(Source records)

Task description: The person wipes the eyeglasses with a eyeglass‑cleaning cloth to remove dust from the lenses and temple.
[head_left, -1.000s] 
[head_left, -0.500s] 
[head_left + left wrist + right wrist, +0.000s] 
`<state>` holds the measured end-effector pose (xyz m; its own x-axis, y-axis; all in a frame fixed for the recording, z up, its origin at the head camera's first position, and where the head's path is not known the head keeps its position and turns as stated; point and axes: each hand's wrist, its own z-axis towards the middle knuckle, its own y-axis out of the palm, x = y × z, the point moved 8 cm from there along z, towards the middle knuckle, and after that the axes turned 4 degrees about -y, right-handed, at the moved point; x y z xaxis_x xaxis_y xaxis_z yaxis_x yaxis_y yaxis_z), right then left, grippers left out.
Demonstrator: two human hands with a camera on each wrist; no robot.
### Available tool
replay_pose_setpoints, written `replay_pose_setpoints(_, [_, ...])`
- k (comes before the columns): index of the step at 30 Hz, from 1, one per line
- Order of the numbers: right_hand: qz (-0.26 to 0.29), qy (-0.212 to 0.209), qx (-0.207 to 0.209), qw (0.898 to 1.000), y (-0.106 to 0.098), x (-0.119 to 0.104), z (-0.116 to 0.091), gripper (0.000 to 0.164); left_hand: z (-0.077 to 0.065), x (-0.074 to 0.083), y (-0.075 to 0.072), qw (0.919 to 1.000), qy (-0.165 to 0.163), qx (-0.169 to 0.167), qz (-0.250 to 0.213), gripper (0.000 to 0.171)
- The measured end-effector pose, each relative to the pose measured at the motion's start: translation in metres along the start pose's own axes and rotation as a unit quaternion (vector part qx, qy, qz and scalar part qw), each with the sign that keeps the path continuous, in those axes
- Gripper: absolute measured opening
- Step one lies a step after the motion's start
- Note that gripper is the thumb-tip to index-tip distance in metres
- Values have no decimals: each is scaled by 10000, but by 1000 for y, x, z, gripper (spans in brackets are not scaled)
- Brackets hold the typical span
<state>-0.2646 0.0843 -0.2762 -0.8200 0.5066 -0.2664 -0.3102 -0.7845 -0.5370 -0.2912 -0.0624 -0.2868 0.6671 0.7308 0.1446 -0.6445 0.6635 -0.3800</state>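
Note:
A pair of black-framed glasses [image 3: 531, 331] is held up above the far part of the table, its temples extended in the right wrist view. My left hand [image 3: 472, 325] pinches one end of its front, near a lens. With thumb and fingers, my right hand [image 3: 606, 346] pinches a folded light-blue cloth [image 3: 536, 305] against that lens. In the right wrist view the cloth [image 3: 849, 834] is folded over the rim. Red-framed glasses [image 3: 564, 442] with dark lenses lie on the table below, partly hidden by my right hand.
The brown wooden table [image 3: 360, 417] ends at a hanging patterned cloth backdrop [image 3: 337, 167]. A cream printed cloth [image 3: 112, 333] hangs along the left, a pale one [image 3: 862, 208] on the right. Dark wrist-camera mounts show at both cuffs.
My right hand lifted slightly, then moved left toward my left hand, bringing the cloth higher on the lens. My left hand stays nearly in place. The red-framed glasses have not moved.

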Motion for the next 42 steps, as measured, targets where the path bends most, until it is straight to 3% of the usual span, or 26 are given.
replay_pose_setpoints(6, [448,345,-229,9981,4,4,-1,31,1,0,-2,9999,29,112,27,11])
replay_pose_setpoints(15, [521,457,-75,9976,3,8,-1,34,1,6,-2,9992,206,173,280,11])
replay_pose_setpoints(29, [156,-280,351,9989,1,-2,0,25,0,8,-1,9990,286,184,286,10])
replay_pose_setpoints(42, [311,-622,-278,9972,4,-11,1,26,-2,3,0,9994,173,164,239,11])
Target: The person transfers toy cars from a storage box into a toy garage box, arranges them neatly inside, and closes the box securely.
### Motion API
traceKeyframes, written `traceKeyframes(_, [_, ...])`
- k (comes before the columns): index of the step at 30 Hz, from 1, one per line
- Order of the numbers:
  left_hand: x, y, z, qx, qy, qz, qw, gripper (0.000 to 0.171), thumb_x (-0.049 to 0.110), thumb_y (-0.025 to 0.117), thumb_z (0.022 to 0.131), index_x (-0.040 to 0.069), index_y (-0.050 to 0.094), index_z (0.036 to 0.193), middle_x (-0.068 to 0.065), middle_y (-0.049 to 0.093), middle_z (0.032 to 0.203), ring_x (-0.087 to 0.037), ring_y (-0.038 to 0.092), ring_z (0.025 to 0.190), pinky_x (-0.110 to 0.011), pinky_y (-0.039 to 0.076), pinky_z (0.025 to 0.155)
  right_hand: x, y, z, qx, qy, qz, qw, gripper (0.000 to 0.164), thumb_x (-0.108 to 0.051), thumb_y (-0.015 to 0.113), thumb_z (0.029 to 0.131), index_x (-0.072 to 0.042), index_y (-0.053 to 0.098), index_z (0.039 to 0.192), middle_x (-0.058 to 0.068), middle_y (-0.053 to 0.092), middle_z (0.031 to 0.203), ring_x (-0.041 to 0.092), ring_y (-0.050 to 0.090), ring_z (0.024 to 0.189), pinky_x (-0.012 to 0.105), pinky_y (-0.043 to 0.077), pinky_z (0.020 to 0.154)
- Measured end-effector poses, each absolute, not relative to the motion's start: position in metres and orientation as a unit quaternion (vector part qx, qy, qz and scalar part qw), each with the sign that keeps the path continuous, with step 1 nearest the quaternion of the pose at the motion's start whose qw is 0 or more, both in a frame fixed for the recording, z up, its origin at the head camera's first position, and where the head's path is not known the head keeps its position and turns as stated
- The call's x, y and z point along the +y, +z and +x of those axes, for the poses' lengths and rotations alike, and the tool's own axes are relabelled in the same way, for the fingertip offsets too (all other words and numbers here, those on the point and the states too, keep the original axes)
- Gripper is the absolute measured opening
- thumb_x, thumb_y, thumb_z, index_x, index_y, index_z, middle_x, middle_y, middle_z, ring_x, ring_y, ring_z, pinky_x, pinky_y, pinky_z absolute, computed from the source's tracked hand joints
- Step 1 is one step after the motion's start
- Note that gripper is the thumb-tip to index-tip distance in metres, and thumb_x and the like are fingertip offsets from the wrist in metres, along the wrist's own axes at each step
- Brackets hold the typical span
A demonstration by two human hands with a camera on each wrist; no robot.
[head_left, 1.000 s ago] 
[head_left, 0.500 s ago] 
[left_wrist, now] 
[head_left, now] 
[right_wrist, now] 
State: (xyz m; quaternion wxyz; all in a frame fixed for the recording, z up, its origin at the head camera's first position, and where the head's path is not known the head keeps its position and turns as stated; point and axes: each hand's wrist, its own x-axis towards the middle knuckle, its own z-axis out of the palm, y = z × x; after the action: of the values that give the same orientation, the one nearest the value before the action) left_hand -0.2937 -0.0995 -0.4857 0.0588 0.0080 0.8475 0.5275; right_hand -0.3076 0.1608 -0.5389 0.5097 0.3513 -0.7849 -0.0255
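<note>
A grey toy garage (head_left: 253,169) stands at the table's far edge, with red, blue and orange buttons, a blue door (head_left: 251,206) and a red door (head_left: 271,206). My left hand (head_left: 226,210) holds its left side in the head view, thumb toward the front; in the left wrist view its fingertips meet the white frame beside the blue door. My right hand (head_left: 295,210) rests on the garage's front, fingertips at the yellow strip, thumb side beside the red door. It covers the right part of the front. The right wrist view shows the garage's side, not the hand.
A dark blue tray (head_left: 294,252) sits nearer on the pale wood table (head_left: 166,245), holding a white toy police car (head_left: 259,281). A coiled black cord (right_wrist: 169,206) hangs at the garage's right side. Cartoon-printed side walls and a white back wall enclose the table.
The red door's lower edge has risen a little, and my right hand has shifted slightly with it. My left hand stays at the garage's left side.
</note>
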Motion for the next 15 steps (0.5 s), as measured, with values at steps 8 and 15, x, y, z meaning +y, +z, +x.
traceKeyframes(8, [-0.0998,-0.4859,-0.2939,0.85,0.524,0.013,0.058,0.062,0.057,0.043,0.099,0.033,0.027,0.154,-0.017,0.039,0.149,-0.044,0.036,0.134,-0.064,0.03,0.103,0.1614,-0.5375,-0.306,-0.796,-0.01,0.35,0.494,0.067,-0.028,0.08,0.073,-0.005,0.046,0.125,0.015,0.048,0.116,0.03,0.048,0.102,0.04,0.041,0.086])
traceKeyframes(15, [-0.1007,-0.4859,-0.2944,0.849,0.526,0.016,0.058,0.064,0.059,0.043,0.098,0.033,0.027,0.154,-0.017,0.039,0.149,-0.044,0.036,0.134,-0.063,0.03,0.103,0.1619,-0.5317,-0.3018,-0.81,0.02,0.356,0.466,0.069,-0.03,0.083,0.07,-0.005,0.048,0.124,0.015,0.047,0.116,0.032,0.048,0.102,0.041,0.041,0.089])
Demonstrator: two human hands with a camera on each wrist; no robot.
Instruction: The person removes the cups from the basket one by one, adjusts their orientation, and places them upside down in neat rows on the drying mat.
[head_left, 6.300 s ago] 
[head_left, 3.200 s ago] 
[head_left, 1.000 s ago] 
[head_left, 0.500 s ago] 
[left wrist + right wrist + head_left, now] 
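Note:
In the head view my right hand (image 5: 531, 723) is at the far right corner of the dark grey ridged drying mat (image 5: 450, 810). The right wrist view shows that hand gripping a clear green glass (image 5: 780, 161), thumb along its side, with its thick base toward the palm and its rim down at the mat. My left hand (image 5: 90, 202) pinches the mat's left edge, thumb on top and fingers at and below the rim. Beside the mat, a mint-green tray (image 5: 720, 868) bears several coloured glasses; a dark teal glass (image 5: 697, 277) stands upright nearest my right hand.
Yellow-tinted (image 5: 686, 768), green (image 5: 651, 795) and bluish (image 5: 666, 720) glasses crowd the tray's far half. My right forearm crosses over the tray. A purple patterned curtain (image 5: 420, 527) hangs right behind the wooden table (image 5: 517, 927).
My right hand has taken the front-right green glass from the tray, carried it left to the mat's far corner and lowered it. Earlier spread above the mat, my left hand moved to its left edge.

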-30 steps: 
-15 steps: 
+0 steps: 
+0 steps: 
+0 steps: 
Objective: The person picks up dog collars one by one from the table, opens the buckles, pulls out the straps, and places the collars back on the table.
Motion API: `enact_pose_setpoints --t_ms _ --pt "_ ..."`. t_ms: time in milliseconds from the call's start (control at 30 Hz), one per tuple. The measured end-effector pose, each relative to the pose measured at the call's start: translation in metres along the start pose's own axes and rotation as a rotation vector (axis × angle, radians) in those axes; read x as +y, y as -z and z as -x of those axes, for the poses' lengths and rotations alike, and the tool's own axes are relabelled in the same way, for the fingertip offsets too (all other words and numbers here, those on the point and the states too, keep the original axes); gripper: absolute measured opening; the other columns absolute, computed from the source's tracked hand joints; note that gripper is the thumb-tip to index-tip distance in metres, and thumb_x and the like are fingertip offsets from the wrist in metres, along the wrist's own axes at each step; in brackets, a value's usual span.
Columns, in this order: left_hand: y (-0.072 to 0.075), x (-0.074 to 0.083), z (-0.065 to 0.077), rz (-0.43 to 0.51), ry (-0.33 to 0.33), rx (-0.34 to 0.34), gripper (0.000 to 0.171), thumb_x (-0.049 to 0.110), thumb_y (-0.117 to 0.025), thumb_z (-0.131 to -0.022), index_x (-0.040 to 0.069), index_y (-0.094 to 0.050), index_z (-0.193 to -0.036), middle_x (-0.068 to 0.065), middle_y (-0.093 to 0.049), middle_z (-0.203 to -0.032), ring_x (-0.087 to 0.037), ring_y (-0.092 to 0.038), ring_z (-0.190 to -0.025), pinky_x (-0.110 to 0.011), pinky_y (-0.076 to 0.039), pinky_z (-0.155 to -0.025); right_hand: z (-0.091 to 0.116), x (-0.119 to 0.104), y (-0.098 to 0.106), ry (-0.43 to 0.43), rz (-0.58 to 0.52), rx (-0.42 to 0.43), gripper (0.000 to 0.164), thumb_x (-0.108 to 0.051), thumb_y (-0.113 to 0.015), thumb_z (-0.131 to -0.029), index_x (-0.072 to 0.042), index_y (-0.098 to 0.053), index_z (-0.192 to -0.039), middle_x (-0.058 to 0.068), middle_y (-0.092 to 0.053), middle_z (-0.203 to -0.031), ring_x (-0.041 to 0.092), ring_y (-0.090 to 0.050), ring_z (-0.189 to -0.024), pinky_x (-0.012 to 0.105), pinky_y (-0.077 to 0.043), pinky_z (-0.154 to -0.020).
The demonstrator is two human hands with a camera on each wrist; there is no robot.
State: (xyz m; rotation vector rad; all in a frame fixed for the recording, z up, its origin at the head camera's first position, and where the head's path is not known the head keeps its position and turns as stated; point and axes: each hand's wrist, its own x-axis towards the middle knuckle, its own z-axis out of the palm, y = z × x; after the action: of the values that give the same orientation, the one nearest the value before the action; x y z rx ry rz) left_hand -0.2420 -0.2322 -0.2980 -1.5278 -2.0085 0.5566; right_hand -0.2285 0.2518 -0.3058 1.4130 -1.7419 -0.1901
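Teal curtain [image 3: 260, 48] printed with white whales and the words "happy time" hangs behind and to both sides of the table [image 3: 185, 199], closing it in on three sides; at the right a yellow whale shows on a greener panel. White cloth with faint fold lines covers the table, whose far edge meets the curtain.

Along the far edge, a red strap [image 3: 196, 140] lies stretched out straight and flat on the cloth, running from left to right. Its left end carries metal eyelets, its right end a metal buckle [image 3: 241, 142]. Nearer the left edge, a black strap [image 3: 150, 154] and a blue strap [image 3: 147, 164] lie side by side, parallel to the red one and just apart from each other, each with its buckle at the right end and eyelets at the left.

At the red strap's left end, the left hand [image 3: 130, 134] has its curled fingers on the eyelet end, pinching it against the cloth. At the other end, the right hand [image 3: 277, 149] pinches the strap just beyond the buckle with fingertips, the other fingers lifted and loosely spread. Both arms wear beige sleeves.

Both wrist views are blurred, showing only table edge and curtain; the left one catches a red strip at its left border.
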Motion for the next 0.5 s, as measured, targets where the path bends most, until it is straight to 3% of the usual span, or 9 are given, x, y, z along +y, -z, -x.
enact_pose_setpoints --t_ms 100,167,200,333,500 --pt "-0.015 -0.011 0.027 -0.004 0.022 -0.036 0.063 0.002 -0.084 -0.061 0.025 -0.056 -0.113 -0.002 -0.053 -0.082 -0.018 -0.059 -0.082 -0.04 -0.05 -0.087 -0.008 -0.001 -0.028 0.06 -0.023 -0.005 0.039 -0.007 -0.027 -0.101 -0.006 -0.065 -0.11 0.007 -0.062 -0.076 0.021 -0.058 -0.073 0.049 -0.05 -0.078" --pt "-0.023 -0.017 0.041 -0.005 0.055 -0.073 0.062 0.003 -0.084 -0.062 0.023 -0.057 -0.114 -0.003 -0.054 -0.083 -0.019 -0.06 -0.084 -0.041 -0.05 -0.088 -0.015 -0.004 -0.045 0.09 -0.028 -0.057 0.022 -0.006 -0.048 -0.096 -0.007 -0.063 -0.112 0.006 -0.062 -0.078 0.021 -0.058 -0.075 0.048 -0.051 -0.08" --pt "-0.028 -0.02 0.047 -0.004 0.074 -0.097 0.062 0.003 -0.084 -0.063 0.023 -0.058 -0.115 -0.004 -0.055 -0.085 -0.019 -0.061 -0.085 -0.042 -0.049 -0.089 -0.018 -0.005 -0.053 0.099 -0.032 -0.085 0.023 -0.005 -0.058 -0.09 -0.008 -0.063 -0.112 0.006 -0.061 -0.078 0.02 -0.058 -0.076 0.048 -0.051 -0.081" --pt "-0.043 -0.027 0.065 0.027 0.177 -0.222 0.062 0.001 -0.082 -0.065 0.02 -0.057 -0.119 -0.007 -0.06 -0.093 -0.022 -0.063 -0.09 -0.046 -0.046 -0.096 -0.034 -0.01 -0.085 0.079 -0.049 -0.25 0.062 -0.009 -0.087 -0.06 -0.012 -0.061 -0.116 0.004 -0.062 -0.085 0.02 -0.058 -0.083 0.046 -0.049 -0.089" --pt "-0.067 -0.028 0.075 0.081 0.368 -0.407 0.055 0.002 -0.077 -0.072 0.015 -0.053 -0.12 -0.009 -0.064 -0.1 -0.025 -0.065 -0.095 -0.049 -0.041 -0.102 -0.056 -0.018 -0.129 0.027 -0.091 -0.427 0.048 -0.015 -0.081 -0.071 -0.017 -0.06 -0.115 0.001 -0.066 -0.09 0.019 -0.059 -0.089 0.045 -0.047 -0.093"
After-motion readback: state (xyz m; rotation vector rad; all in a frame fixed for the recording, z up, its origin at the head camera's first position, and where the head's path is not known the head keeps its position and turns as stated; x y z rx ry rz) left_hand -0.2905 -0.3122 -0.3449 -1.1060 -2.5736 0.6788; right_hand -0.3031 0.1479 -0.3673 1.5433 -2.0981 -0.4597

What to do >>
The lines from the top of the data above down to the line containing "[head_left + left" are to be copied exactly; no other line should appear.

Answer area >>
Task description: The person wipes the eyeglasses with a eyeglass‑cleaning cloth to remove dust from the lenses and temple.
[head_left, -1.000s] 
[head_left, -0.500s] 
[head_left + left wrist + right wrist, +0.000s] 

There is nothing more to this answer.